Seattle’s DESC is moving shelter residents into hotels temporarily, but staff estimate that around 15% of the clients are already showing symptoms of infection. This report was followed by a CDC Morbidity and Mortality Weekly Report thoroughly documenting an outbreak across three Seattle shelters. A single case was hospitalized in late March. The next day officials tested two-thirds of all the residents and staff at three city shelters. Between that and a second testing period a week later, 18% of residents and 21% of staff tested positive. Only four of the ~200 people tested in this cluster investigation received their diagnoses by seeking out independent healthcare providers.

“People should not assume that if they don’t have a confirmed case in the shelter, it’s not there,” says Dr. Meagan Kay, Deputy Chief for Communicable Disease Epidemiology and Immunization Section in Public Health Seattle and King County. “In terms of the spread, I think that the congregate setting where people are in a closed space and not able to physically distance is higher risk.”

Now that some cities are beginning to roll out targeted, aggressive testing strategies, the exposures are clear. A shelter-based substance use treatment program in Baltimore had over 50% (30 of 56) of cases test positive. A single shelter in San Francisco reported 70 new positive cases, previously undetected. This brought the confirmed case count to 106 residents in SF shelters (as of April 21), and drove community leaders to call for universal testing. Atlanta took an aggressive approach, testing a couple thousand of their citizens living in homelessness and registered a total of 55 positive tests in that community after that strategy.

Isolation and non-congregate shelter

Before the outbreak, shelters already struggled to provide care for medically vulnerable or frail clients. Now, the urgency is magnified.

Development of subsidized, supportive housing programs is the single best approach to mitigating the impact of the pandemic in this part of our community. Professional associations, non-profit coalitions [pdf], and the federal government have voiced this need.
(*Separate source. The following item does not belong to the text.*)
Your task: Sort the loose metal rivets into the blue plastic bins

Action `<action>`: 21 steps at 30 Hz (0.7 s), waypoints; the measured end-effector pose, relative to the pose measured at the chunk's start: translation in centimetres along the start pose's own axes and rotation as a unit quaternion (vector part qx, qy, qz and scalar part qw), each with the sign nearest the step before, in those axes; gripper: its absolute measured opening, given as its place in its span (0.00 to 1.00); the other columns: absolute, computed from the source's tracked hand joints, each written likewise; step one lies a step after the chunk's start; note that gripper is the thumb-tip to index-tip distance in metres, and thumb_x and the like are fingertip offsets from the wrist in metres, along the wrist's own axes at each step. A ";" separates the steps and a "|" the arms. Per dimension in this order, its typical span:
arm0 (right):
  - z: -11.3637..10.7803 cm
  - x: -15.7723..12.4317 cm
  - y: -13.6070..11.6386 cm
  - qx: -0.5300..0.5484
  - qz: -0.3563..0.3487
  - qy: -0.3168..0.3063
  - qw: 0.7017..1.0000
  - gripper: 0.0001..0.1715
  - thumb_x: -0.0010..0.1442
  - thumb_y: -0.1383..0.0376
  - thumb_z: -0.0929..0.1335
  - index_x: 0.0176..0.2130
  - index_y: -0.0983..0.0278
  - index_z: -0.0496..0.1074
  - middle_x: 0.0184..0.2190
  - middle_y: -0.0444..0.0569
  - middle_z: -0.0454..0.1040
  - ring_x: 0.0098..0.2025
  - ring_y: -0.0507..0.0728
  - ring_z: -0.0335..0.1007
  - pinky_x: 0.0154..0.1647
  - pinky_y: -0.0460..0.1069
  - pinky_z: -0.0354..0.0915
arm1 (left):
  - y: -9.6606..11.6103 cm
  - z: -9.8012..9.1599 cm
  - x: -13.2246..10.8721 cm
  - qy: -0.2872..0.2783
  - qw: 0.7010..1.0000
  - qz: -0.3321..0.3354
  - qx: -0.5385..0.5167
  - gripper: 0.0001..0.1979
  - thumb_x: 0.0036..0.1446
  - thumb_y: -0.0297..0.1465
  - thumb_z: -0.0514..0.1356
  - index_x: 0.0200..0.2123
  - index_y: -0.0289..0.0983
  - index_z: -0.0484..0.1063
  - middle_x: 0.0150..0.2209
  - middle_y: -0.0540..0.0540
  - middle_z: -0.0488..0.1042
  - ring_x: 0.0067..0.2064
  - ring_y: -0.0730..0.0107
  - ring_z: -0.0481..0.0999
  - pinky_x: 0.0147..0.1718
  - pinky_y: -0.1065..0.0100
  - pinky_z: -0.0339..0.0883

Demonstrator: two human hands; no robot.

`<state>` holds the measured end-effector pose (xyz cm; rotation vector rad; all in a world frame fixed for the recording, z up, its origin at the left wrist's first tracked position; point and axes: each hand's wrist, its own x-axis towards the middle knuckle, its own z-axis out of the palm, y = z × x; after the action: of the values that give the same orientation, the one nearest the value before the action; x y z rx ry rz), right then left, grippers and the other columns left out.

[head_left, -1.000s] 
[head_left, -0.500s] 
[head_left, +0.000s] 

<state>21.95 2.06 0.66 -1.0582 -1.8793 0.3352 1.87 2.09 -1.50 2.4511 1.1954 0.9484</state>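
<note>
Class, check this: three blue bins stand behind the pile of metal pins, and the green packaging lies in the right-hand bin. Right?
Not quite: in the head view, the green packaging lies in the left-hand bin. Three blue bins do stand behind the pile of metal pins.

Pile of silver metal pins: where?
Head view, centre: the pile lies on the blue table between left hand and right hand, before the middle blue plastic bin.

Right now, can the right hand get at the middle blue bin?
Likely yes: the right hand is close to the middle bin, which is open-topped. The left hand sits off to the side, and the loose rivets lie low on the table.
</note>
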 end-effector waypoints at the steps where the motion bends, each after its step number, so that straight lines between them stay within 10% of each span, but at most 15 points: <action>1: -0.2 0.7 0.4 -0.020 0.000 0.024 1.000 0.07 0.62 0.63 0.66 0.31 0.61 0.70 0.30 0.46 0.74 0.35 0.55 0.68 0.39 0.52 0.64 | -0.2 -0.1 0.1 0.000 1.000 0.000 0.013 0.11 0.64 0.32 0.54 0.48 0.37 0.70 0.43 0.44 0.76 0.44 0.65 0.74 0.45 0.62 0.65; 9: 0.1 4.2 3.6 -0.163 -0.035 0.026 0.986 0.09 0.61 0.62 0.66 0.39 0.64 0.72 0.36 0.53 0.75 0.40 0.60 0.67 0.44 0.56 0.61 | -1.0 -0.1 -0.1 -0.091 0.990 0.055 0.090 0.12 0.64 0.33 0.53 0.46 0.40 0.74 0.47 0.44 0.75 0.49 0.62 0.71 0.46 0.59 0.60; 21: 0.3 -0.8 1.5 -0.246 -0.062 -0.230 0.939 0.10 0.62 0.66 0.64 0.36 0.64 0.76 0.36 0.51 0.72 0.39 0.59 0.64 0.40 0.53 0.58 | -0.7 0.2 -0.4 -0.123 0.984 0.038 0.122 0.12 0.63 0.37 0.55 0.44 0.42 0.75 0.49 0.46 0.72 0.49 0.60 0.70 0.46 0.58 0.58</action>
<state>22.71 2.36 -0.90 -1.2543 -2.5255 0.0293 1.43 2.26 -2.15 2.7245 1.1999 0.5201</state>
Every local response system needs appropriate, isolated spaces to promote distancing. People without a permanent residence who are being tested or testing positive need to be isolated in safe and humane facilities in coordination with the shelter and healthcare staff who are already engaging with them [pdf]. This is aligned with the recommendation by the CDC for “Isolation Housing” programs.

In addition to this strategy, housing facilities that allow for precautionary distancing and isolation must be located and contracted. Individuals in the community who are at the highest risk of severe illness should be the priority. This process will likely deviate from current prioritization strategies. It could take into account factors such as age, race, immune-suppressing, and other chronic illnesses. Prominent researchers in the field of homelessness and health are calling for significant program funding [pdf] to support rapid-rehousing programs, emergency shelter expansions and improvements to respond to this outbreak and for those to come.

As a recent editorial in Seattle pointed out, this virus has shown us the failures of our homelessness crisis response system and what we can do to improve it. The narrative of what it means to be homeless has changed in the wake. We cannot go back after this and pretend it has not.